Final Article (due December 10, 2012)

Use Microsoft Word or LaTeX to create a concise Explanatory paper, 5-10 pages in length, excluding the appendixes, containing the following sections:

    • Title and author(s), affiliation
    • Introduction
      This section provides an overview of this entire document. It also states the problem to be solved, in the form of a research question and hypothesis.
    • Background
      This section provides background information on the domain where the data originates from - for example heart disease, and on the main set of problems to which a data analysis project could be of assistance.
    • Project Objectives
      Describe the problem(s) to be solved, as a set of questions the data analysis system will provide insight into, and the intended users. This list of questions can be numbered by priority. Each objective can be decomposed into sub-goals as necessary. For instance a goal may be to diagnose patients based on their blood test profiles, and you will decompose into more detailed questions such as determine a subset of variables more characteristic of the disease(s), determine which classification method provides better accuracy, which provides less false negative results, etc.
    • Methods
      Explain the material and methods used in this study. This section can be decomposed into several sub-sections:
      • Task-relevant Data - List the size of the database, number of attributes, number of rows, and format.
      • Tools - Briefly describe the tools or algorithms you have used, the functionality you actually used, and why you ended up choosing these tools.
      • Data preprocessing - Explain how you preprocessed your data - the data files, data attributes, data values, missing data, outliers, etc.
      • Data analysis methods- For each question/objective studied, explain which data mining task / algorithm used and how you found answers to this question.
    • Results - Present the knowledge discovered, and an evaluation of your study (accuracy, etc.). Precisely match the knowledge discovered with each objective in the study.
    • Discussion (for graduate students only)
      Summarize a few articles pertinent to this study, and how they relate to this work.
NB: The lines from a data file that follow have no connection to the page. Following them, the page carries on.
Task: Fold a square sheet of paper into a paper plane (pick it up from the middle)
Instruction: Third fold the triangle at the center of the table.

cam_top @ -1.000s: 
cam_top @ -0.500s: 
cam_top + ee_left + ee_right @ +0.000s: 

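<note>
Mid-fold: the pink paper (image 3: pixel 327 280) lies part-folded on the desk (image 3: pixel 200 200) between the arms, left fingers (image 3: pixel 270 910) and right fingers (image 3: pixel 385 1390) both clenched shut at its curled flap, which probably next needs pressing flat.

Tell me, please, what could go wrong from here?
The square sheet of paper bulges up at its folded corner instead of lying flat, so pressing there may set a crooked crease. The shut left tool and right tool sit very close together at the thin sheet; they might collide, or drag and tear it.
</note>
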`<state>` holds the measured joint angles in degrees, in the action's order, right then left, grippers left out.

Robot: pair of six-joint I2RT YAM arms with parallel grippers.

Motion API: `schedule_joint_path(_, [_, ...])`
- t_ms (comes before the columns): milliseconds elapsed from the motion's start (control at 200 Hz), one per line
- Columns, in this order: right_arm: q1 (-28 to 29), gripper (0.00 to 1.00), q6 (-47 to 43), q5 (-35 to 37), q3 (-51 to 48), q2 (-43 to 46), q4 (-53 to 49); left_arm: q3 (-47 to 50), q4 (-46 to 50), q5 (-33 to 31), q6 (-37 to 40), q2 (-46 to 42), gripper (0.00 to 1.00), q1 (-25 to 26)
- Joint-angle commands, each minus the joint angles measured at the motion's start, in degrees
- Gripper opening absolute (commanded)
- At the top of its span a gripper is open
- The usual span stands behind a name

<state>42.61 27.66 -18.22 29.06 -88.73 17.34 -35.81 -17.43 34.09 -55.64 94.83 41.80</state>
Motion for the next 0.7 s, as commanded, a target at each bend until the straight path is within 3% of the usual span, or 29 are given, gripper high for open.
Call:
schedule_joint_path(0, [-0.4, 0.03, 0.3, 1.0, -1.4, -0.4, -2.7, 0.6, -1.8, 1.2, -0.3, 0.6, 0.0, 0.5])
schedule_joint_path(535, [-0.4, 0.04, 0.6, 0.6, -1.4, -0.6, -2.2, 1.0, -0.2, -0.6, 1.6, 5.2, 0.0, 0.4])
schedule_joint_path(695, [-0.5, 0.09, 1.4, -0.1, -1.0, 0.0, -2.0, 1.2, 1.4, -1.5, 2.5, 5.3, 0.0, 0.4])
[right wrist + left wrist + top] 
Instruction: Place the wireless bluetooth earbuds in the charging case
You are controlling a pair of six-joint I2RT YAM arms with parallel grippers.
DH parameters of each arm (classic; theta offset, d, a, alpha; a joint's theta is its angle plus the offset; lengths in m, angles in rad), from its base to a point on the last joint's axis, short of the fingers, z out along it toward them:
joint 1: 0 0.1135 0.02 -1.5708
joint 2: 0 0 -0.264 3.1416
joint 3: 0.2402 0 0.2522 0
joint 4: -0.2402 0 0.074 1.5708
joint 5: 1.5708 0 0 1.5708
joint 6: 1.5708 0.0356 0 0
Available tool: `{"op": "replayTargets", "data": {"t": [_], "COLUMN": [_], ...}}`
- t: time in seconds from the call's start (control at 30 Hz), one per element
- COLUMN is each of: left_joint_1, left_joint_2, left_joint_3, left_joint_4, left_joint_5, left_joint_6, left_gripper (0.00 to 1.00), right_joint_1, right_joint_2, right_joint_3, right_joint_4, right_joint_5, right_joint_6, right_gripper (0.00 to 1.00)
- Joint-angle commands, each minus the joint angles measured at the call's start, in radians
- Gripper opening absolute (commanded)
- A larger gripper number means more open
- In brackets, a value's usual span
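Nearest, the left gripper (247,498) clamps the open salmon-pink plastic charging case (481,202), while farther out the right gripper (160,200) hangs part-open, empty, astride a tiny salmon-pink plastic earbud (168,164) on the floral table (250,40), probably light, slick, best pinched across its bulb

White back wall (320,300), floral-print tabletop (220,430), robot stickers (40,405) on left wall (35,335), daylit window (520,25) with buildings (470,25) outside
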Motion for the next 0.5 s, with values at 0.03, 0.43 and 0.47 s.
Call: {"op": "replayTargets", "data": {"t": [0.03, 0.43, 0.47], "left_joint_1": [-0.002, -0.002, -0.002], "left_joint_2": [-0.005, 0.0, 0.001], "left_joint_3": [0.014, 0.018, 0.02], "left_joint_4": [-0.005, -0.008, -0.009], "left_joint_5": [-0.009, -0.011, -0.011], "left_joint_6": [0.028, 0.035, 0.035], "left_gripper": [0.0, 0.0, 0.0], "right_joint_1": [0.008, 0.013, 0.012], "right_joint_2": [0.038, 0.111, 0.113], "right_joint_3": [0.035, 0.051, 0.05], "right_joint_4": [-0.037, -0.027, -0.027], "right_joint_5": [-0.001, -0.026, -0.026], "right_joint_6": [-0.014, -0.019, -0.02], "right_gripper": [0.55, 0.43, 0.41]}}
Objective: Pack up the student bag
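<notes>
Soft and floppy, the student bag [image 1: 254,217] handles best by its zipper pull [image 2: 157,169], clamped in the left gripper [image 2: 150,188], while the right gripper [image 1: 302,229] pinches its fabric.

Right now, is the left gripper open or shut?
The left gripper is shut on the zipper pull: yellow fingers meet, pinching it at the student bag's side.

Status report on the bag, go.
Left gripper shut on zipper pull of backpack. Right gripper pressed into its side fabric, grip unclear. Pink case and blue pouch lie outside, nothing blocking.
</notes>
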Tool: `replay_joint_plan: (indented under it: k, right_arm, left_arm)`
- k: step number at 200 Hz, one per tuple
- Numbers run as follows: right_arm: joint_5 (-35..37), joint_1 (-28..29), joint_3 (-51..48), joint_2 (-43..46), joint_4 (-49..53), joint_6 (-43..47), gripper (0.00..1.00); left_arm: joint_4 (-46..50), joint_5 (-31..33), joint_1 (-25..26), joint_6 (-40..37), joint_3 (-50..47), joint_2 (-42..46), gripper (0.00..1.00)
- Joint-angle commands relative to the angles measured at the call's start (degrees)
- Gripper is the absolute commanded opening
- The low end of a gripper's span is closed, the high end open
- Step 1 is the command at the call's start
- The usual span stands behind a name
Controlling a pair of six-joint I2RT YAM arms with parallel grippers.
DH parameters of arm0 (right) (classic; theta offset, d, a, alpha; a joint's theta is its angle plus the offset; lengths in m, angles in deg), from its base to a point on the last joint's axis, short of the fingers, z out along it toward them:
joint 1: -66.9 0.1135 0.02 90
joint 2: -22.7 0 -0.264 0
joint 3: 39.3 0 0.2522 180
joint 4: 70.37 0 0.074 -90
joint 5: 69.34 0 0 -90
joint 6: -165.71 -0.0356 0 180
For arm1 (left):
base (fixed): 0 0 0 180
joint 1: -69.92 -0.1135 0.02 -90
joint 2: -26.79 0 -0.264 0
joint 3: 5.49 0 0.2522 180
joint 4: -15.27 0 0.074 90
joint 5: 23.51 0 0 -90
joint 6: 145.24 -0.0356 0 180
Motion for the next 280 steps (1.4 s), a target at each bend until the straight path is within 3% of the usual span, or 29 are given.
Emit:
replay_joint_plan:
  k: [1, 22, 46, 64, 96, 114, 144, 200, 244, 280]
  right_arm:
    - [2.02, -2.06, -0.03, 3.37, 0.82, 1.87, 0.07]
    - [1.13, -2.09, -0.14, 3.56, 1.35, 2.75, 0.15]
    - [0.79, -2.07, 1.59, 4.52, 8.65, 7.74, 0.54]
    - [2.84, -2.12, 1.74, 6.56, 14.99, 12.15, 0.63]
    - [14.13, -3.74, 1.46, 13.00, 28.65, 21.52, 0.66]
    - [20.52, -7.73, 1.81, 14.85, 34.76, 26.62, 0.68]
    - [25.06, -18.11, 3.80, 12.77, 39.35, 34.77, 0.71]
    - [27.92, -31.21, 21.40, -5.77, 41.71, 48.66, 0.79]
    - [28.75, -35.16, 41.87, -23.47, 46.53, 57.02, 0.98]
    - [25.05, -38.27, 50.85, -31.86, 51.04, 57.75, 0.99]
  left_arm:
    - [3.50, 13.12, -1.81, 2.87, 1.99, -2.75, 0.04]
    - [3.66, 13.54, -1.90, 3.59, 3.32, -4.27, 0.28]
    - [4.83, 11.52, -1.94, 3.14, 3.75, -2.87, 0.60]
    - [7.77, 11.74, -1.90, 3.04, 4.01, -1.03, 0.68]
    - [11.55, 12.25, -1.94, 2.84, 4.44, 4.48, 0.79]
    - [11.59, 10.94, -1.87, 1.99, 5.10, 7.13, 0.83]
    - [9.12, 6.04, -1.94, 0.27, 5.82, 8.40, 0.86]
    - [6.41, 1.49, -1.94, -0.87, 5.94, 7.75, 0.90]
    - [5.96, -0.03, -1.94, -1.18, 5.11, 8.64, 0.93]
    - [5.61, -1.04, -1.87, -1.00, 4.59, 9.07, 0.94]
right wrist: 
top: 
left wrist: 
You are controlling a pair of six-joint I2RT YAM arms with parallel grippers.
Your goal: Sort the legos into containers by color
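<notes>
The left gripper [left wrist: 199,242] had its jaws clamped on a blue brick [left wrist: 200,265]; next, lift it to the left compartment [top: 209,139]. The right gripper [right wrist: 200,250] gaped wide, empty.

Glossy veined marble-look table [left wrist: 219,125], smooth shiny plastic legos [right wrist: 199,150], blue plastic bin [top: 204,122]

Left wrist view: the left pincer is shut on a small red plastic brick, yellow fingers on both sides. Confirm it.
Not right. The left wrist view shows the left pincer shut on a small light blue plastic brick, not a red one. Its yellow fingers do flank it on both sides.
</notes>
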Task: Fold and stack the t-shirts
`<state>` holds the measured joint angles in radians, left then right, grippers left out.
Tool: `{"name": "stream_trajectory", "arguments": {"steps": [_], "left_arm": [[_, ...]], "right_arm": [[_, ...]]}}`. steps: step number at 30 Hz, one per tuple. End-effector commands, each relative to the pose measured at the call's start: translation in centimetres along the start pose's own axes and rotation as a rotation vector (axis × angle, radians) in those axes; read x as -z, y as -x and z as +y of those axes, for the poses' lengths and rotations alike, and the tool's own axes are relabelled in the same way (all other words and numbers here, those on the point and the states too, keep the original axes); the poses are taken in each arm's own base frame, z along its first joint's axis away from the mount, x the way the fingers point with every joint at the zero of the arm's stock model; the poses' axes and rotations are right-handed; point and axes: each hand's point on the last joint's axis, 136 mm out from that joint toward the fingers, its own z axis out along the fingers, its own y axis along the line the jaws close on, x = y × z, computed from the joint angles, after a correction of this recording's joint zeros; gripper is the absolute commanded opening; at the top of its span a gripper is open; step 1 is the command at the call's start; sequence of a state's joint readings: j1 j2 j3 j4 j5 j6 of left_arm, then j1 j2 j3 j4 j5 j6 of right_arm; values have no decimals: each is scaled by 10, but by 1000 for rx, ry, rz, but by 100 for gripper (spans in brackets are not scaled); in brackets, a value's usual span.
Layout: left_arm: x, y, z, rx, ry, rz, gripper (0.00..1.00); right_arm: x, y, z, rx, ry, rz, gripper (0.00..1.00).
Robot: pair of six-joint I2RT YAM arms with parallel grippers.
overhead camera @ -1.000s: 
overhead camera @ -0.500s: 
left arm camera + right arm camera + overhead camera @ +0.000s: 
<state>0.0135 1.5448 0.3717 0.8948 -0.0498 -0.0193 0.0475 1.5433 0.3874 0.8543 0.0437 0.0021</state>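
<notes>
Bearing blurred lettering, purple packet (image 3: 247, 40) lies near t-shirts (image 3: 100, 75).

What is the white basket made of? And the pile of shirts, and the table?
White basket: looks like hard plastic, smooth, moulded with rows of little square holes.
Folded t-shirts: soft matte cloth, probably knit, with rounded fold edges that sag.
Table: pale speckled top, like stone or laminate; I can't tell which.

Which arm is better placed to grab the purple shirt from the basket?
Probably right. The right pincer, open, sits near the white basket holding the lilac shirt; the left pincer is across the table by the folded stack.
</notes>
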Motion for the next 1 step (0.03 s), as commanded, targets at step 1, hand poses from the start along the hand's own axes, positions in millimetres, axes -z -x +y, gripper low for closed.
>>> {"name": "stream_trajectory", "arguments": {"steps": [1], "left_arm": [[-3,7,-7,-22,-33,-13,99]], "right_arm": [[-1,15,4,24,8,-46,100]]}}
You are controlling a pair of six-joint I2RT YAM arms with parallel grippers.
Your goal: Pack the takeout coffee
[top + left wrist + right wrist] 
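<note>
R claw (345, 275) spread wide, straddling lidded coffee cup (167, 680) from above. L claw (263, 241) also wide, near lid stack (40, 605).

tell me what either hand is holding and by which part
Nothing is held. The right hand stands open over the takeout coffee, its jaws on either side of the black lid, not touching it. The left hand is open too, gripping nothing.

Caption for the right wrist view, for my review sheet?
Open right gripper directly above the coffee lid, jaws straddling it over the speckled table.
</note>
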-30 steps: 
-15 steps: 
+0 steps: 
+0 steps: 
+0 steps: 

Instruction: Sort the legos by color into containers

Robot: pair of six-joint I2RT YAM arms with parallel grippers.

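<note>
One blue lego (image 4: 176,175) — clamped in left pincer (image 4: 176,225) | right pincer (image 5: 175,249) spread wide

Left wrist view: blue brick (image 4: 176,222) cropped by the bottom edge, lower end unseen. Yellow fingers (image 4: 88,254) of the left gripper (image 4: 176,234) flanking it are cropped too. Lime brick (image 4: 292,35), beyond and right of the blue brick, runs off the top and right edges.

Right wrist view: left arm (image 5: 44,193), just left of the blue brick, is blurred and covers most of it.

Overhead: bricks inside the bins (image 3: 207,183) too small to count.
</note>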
Compare results if there are comparable studies.
    • Discussion (for undergraduate students only)
      Summarize the results obtained and their significance in the knowledge of heart disease.
    • Conclusion
      Provide an ending to this document with a mention of data mining methods and/or techniques, lessons learnt, and plans for future work.
    • References (for graduate students only)
      Provide a list of at least three articles or books pertinent to this study. Undergraduate students can refer to any kind of resource (Wikipedia, Web-site, ...) and any number.
    • Appendixes (optional)
      Appendixes can be added, for example contain:
      • Data dictionary.
      • Presentation slides.
      • Additional graphics and analysis results.
  • Grading criteria
    • Your grade will be based on both your demonstrated writing proficiency and on the contents of the document:
      • Writing proficiency
        • Overall document appearance, Spelling and grammar, Clarity and conciseness will be taken into account in the final grade.
      • Contents
        • Introduction       5%
        • Background     10%
        • Objectives        10%
        • Material (data) 10%
        • Methods           20%
        • Results              20%
        • Discussion       10%
        • Conclusion         5%
        • References       10%
    • Bonus may be awarded if additional substantial parts are provided,  for a total of 10% of the grade.

Honor code: The work needs to be your own. You may wish have someone from outside the team help by proofreading a draft version and identifying problems, but the words and content contained in the documents should be your own.

Submission Guidelines

Turn in an electronic copy of your final article and slides byWednesday, December 10, 2012.